The great when, p.12
The Great When,
p.12
‘I can’t tell you everything, but there’s this secret part of London hardly anybody knows is there. I’ve had a gang of villains after me, who want an introduction to this place, and … Oh. Hang on.’
The pips were sounding, so he forced more coins into the slot before resuming.
‘What I’ve done, I’ve blundered into something that’s important, and I’m trying to blunder my way out again. I’m just about to go across to Brixton, where I’m told there’s this chap who could help me. Wynne Road’s where he lives. You’ll laugh, but it’s one of the books that I had in my Oxydol box that’s kicked all this off. I’ve got to get it back to where it came from, in this, well, this different part of London that I said about. I know this all sounds crackers, but if I can meet up with you soon, I’ll tell you the whole story then. I just need somebody who’s got their head screwed on, to talk it over with. I might be through the worst of it by Friday, so I could call into Bond’s again when you were on your lunch break, if that sounds alright?’

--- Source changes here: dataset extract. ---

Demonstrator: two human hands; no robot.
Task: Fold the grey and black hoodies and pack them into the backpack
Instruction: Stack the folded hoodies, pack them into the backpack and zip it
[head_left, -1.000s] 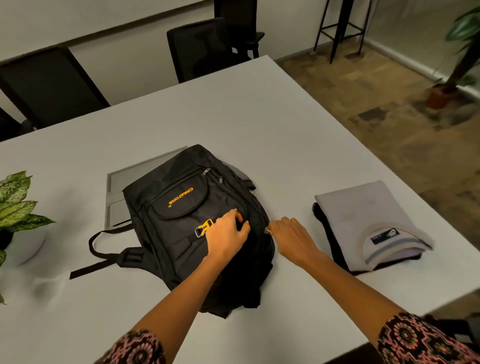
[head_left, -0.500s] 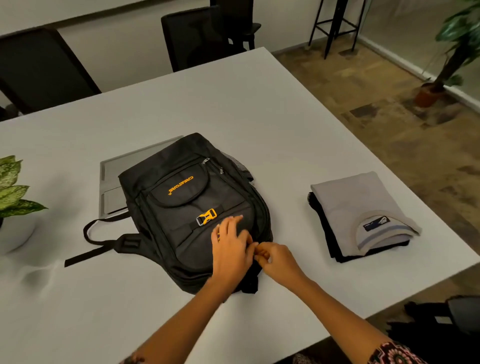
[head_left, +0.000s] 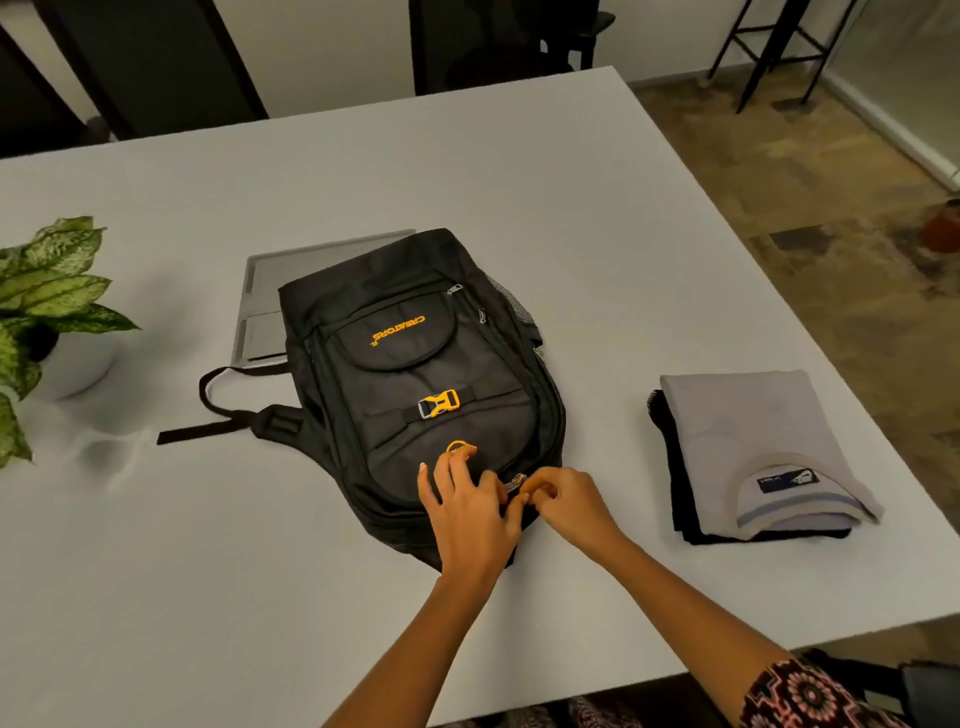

‘Dennis, it sounds absolutely bloody fascinating, mate. I always knew that you had hidden depths, and now here you are on the run from criminals and telling me about some terribly exclusive part of London, curtained off from public scrutiny. Right up my street! Much as I hate to say this to a scruffy Bolshevik such as yourself, I’m quite impressed, young Knuckleyard. Make that very impressed. You’ve got an enviable capacity for getting yourself into interesting trouble, and I’m going to be all ears on Friday. Shall we say just after one o’clock?’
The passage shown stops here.